[Exercise requirements] Beginning with the line containing "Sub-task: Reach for" and ending with the last line of the entries below, copy each line exactly and nothing else.
************
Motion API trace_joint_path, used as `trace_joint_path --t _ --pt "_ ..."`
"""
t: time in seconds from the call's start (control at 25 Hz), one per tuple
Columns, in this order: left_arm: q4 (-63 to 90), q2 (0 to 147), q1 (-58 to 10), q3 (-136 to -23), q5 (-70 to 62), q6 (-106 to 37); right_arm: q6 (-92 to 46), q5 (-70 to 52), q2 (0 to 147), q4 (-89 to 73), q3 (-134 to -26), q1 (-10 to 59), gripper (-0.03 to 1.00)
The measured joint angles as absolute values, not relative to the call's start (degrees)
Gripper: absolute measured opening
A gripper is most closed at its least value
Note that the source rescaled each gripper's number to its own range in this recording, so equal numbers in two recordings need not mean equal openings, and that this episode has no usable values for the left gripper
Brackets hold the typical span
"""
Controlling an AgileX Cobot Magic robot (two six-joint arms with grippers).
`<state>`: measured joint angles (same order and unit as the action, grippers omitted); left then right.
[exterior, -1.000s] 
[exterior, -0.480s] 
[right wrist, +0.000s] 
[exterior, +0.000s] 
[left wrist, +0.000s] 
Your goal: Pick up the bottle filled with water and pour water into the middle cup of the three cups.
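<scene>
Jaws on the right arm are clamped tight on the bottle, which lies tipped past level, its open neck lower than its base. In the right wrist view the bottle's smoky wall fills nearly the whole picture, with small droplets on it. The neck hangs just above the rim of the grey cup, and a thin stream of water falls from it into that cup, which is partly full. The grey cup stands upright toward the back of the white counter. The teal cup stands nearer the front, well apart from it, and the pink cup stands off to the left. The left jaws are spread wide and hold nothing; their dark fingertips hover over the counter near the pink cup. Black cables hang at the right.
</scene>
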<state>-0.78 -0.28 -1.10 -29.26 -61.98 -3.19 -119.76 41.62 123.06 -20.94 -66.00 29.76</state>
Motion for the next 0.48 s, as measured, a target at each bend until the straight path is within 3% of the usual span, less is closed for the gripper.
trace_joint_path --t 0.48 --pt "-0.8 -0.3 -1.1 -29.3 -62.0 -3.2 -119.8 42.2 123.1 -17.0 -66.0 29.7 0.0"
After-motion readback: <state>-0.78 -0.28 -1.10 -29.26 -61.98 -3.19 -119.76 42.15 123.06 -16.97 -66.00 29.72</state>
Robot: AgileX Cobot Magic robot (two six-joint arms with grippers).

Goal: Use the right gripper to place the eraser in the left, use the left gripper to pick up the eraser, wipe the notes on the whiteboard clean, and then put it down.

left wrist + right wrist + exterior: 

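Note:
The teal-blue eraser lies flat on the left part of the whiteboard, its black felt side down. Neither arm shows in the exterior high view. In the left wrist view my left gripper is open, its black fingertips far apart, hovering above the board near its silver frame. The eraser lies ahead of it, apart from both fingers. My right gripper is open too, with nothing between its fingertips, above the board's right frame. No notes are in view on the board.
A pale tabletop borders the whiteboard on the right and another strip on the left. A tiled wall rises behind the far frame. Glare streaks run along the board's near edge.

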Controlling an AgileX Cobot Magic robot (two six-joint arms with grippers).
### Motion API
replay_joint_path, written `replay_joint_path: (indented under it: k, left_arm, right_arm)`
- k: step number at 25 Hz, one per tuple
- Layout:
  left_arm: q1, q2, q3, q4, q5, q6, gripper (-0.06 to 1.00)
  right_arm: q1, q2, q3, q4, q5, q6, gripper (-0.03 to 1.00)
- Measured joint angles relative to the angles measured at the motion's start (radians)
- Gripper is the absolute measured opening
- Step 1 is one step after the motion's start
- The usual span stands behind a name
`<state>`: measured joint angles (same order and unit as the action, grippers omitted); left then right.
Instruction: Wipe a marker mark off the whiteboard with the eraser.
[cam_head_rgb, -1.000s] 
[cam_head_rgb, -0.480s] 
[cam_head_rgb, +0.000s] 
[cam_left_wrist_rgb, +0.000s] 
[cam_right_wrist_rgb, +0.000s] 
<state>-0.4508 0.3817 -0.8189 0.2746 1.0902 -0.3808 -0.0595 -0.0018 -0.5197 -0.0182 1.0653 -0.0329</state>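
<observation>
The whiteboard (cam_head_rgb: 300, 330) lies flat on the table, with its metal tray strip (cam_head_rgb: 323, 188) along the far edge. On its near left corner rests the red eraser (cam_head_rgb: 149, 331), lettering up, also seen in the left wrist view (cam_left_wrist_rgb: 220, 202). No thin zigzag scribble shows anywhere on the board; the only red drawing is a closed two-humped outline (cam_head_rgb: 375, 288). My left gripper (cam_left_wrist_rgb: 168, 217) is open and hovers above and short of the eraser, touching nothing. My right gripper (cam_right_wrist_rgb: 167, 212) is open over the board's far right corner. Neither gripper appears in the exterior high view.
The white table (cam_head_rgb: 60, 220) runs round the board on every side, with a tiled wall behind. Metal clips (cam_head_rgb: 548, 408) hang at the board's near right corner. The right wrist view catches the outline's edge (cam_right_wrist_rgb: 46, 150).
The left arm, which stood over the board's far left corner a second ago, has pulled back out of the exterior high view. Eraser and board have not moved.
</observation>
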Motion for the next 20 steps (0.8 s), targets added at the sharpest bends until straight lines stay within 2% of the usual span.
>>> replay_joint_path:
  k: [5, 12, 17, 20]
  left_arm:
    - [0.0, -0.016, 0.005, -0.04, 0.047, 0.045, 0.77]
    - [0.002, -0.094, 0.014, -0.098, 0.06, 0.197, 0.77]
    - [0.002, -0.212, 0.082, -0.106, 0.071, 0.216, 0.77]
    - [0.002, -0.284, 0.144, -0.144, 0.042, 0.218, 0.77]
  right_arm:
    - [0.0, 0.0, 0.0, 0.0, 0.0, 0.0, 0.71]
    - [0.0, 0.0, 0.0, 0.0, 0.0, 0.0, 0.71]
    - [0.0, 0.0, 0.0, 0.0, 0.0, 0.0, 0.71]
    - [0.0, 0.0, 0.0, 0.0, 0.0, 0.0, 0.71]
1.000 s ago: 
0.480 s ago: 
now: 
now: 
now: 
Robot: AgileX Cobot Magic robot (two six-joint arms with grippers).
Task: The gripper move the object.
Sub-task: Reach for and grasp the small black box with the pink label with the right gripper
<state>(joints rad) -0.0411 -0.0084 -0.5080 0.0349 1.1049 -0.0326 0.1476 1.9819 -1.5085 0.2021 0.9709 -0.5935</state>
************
[Reply to the task]
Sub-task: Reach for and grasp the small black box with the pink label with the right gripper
<state>(joints rad) -0.0411 -0.0084 -0.5080 0.0349 1.1049 -0.0326 0.1476 1.9819 -1.5085 0.2021 0.9709 -0.5935</state>

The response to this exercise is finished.